Les abbayes de ces contrées furent ruinées, Saint-Jean de Maurienne fut livrée aux flammes; les bourgeois furent pillés, les moines et les évêques massacrés, les paysans réduits en esclavage. Avant 924 les Hongrois pénètrent jusqu’en Lombardie, dont l’empereur Bérenger disputait le royaume aux rois de l’une et de l’autre Bourgogne. Chacun de ces princes recherche contre son compétiteur l’alliance funeste des Barbares. Enfin les Sarrasins se fixent et s’établissent en Maurienne, en Valais, en Tarentaise, dans le Val d’Aoste.

Des légendes qu’on ne peut vérifier en détail, assurent que Conrad le Pacifique parvint à jeter sur eux les hordes hongroises toujours nomades. Profitant de l’antagonisme des deux peuples, il réussit à les écraser l’un par l’autre dans la journée de Valprofonde (950). Izarn, évêque de Grenoble, achève de purger le Grésivaudan de ces infidèles. Digne successeur des Jacques et des Avit, saint Bernard de Menthon restaure dans nos vallées le culte chrétien sur leurs ruines (970 à 980), et bâtit, entre autres hospices qui portent son nom, celui de la colonne Jou, où la tradition rapporte que les faux cultes ont eu leur siège.

La tradition ajoute que les Sarrasins avaient perfectionné chez nous le travail des mines, et c’est un fait certain qu’un peu de leur sang demeure mêlé à celui des habitants, principalement des habitants des Bauges.

Fin de la dynastie des rois d’Arles. — Les grands Etats formés des débris de l’Empire ne jouirent jamais d’une unité parfaite. Le partage de l’autorité, dont fut constitué l’ordre féodal, commençait justement dans le temps de leur formation. Les siècles qui suivirent virent le pullulement des seigneuries particulières, qui de plus en plus tenaient en échec les suzerains.

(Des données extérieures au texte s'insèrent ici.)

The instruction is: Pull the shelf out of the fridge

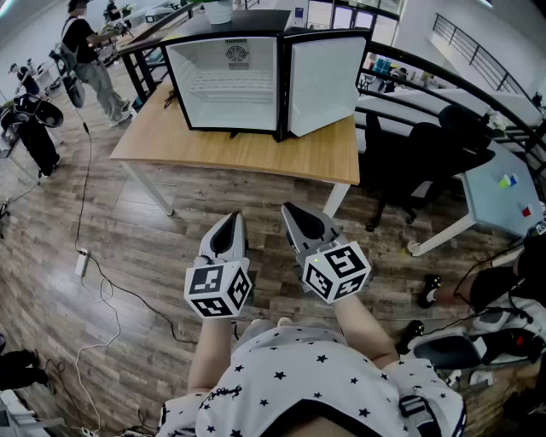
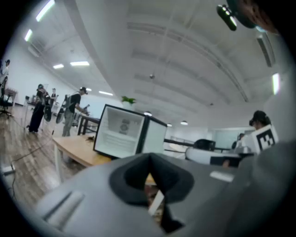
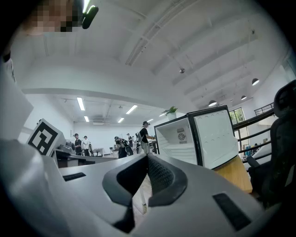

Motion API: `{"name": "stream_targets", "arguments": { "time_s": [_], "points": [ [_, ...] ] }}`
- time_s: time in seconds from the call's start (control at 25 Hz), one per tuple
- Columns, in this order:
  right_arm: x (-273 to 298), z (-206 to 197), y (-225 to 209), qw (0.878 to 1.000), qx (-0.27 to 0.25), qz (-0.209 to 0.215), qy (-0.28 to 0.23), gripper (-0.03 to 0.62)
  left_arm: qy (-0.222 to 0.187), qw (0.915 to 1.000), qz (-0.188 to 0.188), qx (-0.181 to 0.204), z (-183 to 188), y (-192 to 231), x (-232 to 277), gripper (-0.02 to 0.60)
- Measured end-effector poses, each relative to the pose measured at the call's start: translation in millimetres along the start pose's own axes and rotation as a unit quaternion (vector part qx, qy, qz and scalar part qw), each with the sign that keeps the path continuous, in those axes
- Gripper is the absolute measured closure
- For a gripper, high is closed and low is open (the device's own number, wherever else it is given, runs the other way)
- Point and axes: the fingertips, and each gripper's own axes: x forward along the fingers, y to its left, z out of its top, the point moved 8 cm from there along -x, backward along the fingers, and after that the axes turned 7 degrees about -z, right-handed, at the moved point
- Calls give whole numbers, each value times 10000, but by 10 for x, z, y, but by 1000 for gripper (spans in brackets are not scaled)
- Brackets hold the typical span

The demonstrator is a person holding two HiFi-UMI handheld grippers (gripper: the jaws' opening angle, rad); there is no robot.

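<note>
Left claw [image 1: 229, 224] and right claw [image 1: 299, 217] are both shut tight, tips together, and they hold nothing. They sit side by side, low and close to the person's body, above the wood floor [image 1: 128, 256]. The shelf [image 1: 229, 85] is far ahead of them, well apart from both. It lies inside the small black fridge [image 1: 256, 24] on the wooden table [image 1: 256, 154]. The fridge door [image 1: 327, 81] stands wide open on the right. Only the head view shows the whole table, the floor and a black chair [image 1: 426, 154]. The two gripper views look up more. They show the ceiling lights [image 3: 81, 102] and a green plant [image 3: 171, 110] on top of the fridge.
</note>
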Motion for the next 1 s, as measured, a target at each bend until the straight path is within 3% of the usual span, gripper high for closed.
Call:
{"name": "stream_targets", "arguments": {
  "time_s": [0.44, 0.68, 1.0],
  "points": [
    [-195, -55, -132, 9997, -71, 129, 181, 574, 80, 9999, 95, -118, -119, -203, 14, 575],
    [-213, -106, -200, 9991, 231, 254, 239, 572, 175, 9997, 145, -134, -201, -264, 22, 575],
    [-61, -84, -199, 9979, 262, 543, 258, 572, 174, 9995, 184, -190, -190, -197, 119, 575]
  ]
}}
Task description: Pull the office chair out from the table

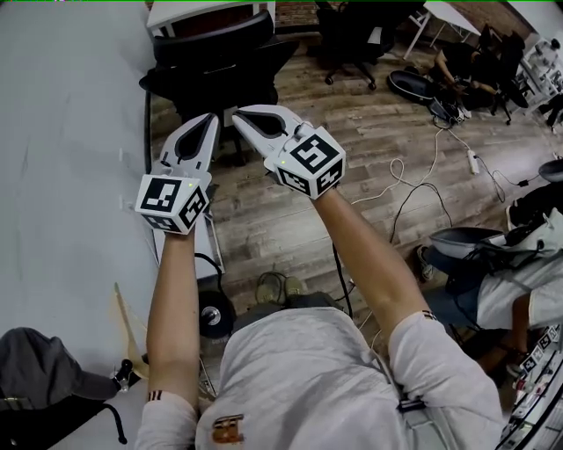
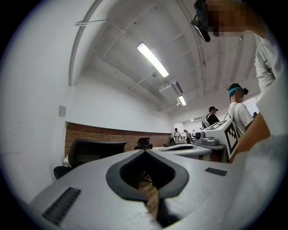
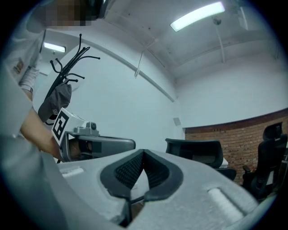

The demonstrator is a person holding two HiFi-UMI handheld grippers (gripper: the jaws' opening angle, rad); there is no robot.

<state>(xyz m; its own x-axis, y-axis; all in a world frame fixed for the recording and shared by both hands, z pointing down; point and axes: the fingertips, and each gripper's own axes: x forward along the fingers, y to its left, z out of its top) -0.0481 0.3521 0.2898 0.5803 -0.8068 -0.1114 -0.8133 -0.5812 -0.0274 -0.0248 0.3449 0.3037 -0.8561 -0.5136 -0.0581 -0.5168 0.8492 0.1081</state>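
Both tongs are closed tight with nothing between them. The white left tongs (image 1: 208,123) and white right tongs (image 1: 242,117) each carry a cube of black-and-white square markers. They point about level, and their tips lean in close to each other. Just ahead of the tips, untouched, stands the black mesh-backed office chair (image 1: 215,53), drawn up to the white tabletop (image 1: 207,10) beyond it. Below the tongs lies a brown wood-plank floor (image 1: 290,220). A plain white wall (image 1: 62,132) runs left of the left tongs. Right of the right tongs, loose white and black cables (image 1: 422,185) trail across the planks. A low red brick band (image 2: 103,134) crosses the far wall ahead.
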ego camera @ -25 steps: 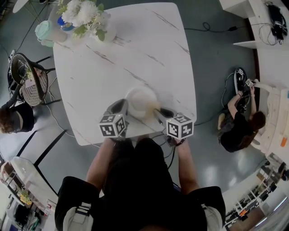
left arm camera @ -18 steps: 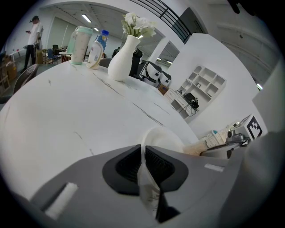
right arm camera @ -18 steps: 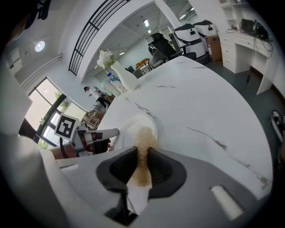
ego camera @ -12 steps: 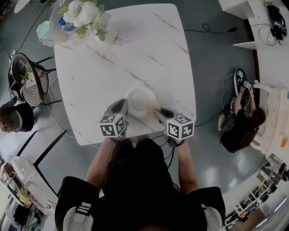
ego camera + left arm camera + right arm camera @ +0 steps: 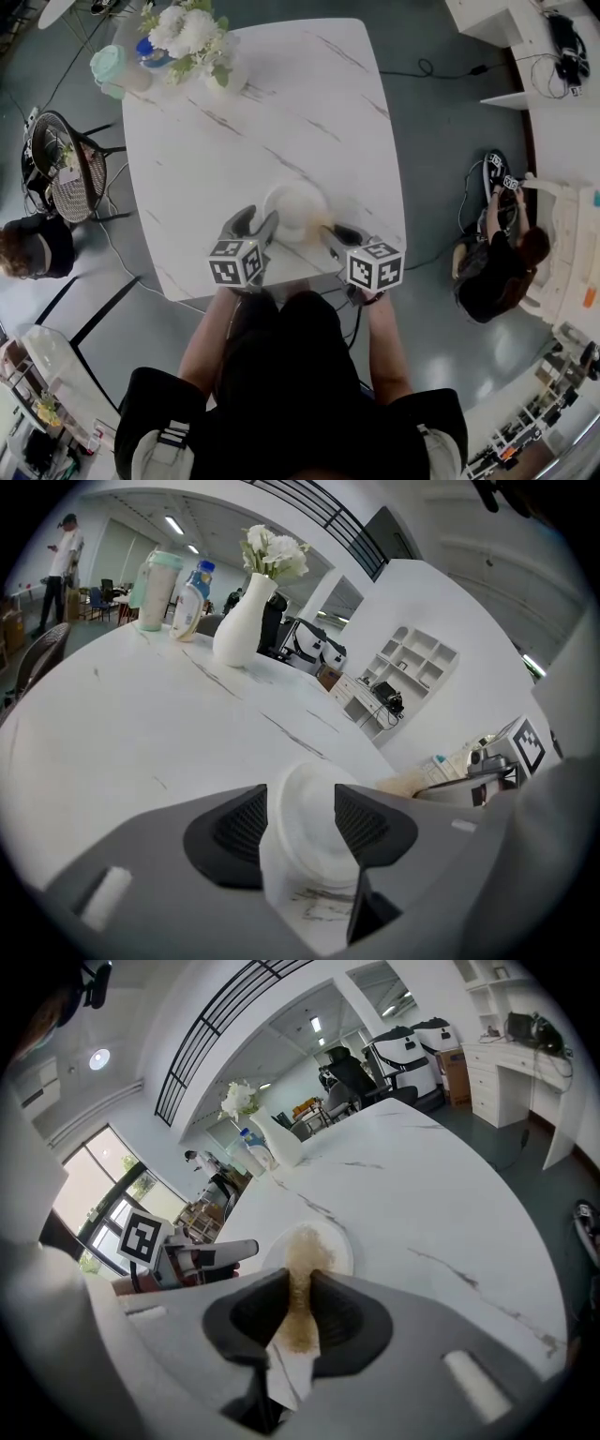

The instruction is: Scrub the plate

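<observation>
Two grippers on this one, and they're in different states right now. The left gripper has just been spreading its jaws. In the left gripper view they stand wide apart with the plate sitting in the gap, and neither pad is pressing on the rim. So the plate is bracketed, not held. It's a small white plate lying on the white marble table, close to the edge nearest the person.

The right gripper is clamped on the scrubber, a tan fibrous strip pinched between its pads. The bushy end pokes out ahead of the jaws over the plate's right side. I can't tell whether the tip is actually touching the plate or just hanging above it.

My read is that we're between scrub passes (or possibly winding down, hard to call from one moment). The scrubbing tool is still in hand, but the steadying hand has let go.

If another pass is coming, the left jaws need to close back on the rim first. Then the right can press the scrubber down and sweep across. An unpinned plate on smooth marble would probably just skate away under the push.
</observation>
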Demonstrator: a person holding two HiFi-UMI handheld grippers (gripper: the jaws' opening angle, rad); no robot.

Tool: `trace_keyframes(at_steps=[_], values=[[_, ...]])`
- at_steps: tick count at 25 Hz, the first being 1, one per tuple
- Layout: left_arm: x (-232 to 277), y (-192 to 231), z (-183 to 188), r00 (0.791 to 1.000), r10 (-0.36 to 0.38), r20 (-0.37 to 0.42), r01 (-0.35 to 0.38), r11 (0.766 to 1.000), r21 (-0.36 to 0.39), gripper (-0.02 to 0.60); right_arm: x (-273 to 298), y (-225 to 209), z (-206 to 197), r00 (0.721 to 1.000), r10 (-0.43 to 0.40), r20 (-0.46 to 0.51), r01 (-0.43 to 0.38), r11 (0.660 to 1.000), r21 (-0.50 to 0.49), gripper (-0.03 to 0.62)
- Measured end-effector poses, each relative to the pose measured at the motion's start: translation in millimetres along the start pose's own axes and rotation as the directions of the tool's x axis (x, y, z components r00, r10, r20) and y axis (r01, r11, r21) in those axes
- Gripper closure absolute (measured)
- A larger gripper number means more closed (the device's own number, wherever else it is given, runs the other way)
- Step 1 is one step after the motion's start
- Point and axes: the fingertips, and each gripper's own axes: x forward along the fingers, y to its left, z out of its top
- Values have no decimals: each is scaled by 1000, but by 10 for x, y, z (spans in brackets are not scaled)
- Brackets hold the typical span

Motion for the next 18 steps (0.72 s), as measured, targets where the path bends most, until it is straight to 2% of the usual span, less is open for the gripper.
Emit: trace_keyframes(at_steps=[2, 4, 8, 12, 18], values=[[-68, -27, 28, 1000, -1, 8, 1, 1000, 16, 349, -55, 39, 54, 1000, -16, 22, 16, 1000, -15, 525], [-166, -68, 80, 1000, 4, 24, -5, 999, 54, 393, -135, 93, 124, 998, -35, 54, 37, 999, -38, 525], [-366, -180, 210, 998, -7, 63, 1, 994, 105, 430, -308, 229, 258, 989, -75, 126, 89, 990, -110, 525], [-571, -288, 313, 995, -27, 99, 14, 991, 134, 471, -455, 380, 381, 971, -111, 213, 149, 974, -169, 525], [-928, -422, 474, 985, -45, 166, 8, 976, 217, 523, -635, 625, 466, 939, -132, 318, 198, 963, -183, 525]])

Ceux-ci se trouvèrent impuissants contre l’invasion Sarrasine. Cette impuissance obligea partout de petits pouvoirs à s’armer pour la défense des habitants, en sorte que ces pouvoirs s’accrurent, diminuant d’autant celui du suzerain.

Rodolphe III, successeur de Conrad le Pacifique (993), fut le témoin de cet état dans le royaume d’Arles. La résistance de ses vassaux le fit chercher un appui près de l’empereur Conrad le Salique, dont il dépendait. Comme il n’avait pas d’enfants, rien n’empêcha qu’il se le rendît favorable en l’instituant son héritier.

A sa mort, l’an 1032, il envoya à ce prince sa couronne et la lance de saint Maurice en investiture du royaume, qui depuis lors n’eut plus de souverain que les Empereurs.